The 2013 precision dealer survey again showed that guidance systems clearly dominated as the precision technologies most used by agricultural retailers. Coming up fast behind guidance systems were sprayer boom and nozzle controls. Manual guidance has been on top for years. However, recently, autoguidance has caught up. Sprayer boom and nozzle control systems were just added to the survey in 2011.
It isn’t a big surprise that these three are at the top. With each, being able to apply crop inputs more precisely, reduce the overlap in field passes, minimize skips and oversprays along field borders, waterways, point rows and end rows all contribute to the bottom line by directly reducing costs. In visits with dealers, some have noted that these systems can pay for themselves in just one year’s use. This is all automated technology that doesn’t depend on human intervention or another set of information to make a decision — just the position in the field from GPS.
This is in contrast to using the more information-intensive technologies such as satellite/aerial imagery, grid or zone soil sampling and soil electrical conductivity mapping to measure spatial characteristics in the field, and then using that information to variably apply fertilizers, crop protection products, seeds and other inputs across fields. Each of these information-dependent technologies has great potential to substantially reduce inputs and increase yields, but seeing the results isn’t usually as immediate or straightforward.
But while the guidance and other position-only technologies remain at the top, the 2013 survey results showed some of the largest gains in the survey’s history in grid or zone soil sampling, remote sensing, yield monitor data analysis and variable-rate nutrient applications — technologies that depend on site-specific, variable field information as an input to manage fields in a site-specific way. This begs the question: After two decades into this business, are we better realizing one of the original promises of precision farming, understanding the reasons for field variability and how our management can address this?
Many agricultural dealers first entered the precision farming arena in the 1990s by offering grid or management zone soil sampling, and investing in custom fertilizer and lime spreaders to variable-rate these inputs. At the same time, their grower-customers began using combine yield monitors linked to GPS and began producing yield maps. While the differences seen in soil characteristics and the variation in productivity across fields were often striking, it often became difficult to relate cause and effect. Certainly, a few things were obvious — yield effects along tree lines, the eroded hillside, or that big hole in the yield map where the tile was broken. And by grid or zone sampling, users could often better see and address the nutrient variability in fields. But they didn’t see the big advantages that many of us observing from afar expected to see.
As we look to the future in using information to spatially manage fields, the following factors come into play in making a site-specific approach work:
- Correlations between spatial information and crop responses. What is measured must relate to a factor that influences crop responses. While this may be obvious for direct measures such as soil or tissue samples, it isn’t as obvious with indirect measures such as aerial imagery or soil electrical conductivity. Crop responses to inputs can be complicated. There are dozens of factors that influence crop yields, and these often interact.
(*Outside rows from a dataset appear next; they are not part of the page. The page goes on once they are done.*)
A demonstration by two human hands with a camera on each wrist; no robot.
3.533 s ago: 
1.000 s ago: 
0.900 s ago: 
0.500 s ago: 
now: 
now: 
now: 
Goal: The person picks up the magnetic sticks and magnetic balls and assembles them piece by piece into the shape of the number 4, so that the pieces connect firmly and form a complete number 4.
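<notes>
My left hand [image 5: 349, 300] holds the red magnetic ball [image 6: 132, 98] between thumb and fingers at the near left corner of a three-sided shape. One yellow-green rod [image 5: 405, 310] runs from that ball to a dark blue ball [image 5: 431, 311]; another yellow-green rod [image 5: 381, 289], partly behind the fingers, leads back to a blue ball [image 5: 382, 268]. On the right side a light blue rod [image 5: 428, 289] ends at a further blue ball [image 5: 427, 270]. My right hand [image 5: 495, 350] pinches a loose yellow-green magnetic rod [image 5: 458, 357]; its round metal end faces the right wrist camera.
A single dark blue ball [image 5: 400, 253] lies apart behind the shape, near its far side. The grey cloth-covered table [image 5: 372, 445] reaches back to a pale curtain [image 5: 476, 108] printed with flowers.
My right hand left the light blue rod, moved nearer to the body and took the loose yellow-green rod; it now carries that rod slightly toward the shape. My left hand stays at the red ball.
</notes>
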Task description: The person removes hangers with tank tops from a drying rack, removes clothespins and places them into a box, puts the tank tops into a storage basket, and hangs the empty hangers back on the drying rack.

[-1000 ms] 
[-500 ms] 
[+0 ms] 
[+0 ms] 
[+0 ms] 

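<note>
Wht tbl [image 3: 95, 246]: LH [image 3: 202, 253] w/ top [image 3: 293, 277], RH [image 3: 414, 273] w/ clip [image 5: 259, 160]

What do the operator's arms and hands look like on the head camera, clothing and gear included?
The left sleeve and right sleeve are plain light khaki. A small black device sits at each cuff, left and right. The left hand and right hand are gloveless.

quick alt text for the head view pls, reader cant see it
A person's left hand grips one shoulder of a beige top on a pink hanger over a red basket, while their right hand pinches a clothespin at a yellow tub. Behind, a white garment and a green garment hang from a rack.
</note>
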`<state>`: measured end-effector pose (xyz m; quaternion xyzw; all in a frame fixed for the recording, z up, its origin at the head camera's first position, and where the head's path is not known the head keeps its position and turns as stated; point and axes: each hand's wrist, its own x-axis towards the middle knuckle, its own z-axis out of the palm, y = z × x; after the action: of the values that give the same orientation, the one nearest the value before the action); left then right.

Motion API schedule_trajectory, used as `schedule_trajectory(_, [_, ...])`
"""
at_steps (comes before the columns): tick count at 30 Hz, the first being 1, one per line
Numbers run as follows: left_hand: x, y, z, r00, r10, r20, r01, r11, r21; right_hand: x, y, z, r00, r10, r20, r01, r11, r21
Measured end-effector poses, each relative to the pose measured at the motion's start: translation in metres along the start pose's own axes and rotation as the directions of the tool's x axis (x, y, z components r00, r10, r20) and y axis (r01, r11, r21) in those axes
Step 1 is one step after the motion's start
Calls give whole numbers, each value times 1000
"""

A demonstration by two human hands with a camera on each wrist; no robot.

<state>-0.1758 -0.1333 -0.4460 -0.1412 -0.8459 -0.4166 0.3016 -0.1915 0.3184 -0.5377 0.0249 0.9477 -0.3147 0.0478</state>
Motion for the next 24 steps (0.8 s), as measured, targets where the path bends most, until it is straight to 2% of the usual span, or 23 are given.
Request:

- Differential crop responses to inputs. Looking at a response curve, bigger differences in crop responses favor a variable approach.
- Economics rule. The time and expense associated with obtaining site-specific information can’t overwhelm the advantages to spatial management. Currently, cost savings dominate, but in the future it could be related more to yield gains or to reducing the environmental impact.
- The spatial density of information needed to characterize the variability. For example, how many pixels are needed in a picture to decipher the objects it has captured?
- Costs of inputs and the value of the crop. High cost inputs and high crop values both favor a site-specific approach.
To make spatial management worth doing vs. a whole-field approach, the cost of the information gathering, data analysis and costs related to variable-rate application need to be less than the returns generated from input savings and yield increases. Twenty years into precision farming, the market still doesn’t fully understand the variation seen in yield maps and most growers are still managing their seeding rates, crop protection products and nutrients on a whole field basis.
A one-year jump in survey results doesn’t necessarily signal a trend, as we’ve seen before in this survey. But it does give hope that maybe the marketplace is making some gains in figuring this out.